> [Source data]
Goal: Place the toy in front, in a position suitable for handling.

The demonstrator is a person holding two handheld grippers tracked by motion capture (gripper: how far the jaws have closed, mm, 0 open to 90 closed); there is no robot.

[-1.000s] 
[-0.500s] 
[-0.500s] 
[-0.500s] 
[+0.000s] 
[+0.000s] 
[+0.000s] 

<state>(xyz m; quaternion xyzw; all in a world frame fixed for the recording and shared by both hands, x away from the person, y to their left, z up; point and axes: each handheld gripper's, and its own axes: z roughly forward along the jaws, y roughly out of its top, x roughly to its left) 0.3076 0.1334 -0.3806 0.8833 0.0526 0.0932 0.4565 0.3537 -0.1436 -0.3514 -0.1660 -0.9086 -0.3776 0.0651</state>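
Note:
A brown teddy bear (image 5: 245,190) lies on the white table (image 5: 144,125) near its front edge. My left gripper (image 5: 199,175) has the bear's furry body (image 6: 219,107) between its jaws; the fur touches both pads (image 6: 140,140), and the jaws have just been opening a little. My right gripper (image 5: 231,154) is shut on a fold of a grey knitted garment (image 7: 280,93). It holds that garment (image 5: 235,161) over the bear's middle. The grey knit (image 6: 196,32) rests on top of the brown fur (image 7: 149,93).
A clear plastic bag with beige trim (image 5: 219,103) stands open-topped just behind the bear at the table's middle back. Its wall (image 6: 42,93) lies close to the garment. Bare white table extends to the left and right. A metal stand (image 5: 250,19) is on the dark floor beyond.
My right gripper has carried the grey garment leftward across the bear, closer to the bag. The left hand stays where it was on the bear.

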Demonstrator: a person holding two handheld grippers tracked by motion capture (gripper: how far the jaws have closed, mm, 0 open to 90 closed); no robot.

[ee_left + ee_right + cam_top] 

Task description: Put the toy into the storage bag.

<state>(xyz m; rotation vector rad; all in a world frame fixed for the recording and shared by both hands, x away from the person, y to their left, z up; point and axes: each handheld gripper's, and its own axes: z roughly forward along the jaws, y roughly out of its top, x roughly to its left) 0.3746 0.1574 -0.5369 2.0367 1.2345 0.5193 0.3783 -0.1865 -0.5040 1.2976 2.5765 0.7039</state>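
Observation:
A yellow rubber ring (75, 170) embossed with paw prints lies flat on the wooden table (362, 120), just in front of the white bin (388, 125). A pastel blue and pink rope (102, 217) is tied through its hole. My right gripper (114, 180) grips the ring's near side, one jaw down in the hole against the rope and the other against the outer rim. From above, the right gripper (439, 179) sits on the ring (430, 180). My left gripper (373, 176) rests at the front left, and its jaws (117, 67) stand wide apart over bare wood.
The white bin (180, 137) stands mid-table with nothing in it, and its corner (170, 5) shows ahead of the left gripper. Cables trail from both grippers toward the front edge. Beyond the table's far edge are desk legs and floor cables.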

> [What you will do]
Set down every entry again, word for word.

> [Finished exercise]
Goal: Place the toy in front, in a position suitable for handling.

The demonstrator is a person holding two handheld grippers tracked by motion capture (gripper: how far the jaws have closed, mm, 0 open to 90 closed); there is no robot.

[-1.000s] 
[-0.500s] 
[-0.500s] 
[-0.500s] 
[+0.000s] 
[+0.000s] 
[+0.000s] 

<state>(xyz m; quaternion xyzw; all in a world frame fixed for the recording and shared by both hands, x away from the person, y to their left, z up; point and axes: each handheld gripper's, and its own axes: z roughly forward along the jaws, y roughly out of its top, x roughly to its left) 0.3076 0.1334 -0.3806 0.8833 0.0526 0.0932 0.4565 0.3537 -0.1436 -0.3514 -0.1660 -0.9086 -0.3776 0.0651</state>
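Note:
A brown teddy bear (image 5: 245,190) lies on the white table (image 5: 144,125) near its front edge. My left gripper (image 5: 199,175) has the bear's furry body (image 6: 219,107) between its jaws; the fur touches both pads (image 6: 140,140), and the jaws have just been opening a little. My right gripper (image 5: 231,154) is shut on a fold of a grey knitted garment (image 7: 280,93). It holds that garment (image 5: 235,161) over the bear's middle. The grey knit (image 6: 196,32) rests on top of the brown fur (image 7: 149,93).
A clear plastic bag with beige trim (image 5: 219,103) stands open-topped just behind the bear at the table's middle back. Its wall (image 6: 42,93) lies close to the garment. Bare white table extends to the left and right. A metal stand (image 5: 250,19) is on the dark floor beyond.
My right gripper has carried the grey garment leftward across the bear, closer to the bag. The left hand stays where it was on the bear.
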
Demonstrator: a person holding two handheld grippers tracked by motion capture (gripper: how far the jaws have closed, mm, 0 open to 90 closed); no robot.

[ee_left + ee_right + cam_top] 

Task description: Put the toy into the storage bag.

<state>(xyz m; rotation vector rad; all in a world frame fixed for the recording and shared by both hands, x away from the person, y to their left, z up; point and axes: each handheld gripper's, and its own axes: z roughly forward along the jaws, y roughly out of its top, x roughly to its left) 0.3746 0.1574 -0.5369 2.0367 1.2345 0.5193 0.3783 -0.1865 -0.5040 1.2976 2.5765 0.7039</state>
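Observation:
A yellow rubber ring (75, 170) embossed with paw prints lies flat on the wooden table (362, 120), just in front of the white bin (388, 125). A pastel blue and pink rope (102, 217) is tied through its hole. My right gripper (114, 180) grips the ring's near side, one jaw down in the hole against the rope and the other against the outer rim. From above, the right gripper (439, 179) sits on the ring (430, 180). My left gripper (373, 176) rests at the front left, and its jaws (117, 67) stand wide apart over bare wood.
The white bin (180, 137) stands mid-table with nothing in it, and its corner (170, 5) shows ahead of the left gripper. Cables trail from both grippers toward the front edge. Beyond the table's far edge are desk legs and floor cables.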

No further output is expected for this exercise.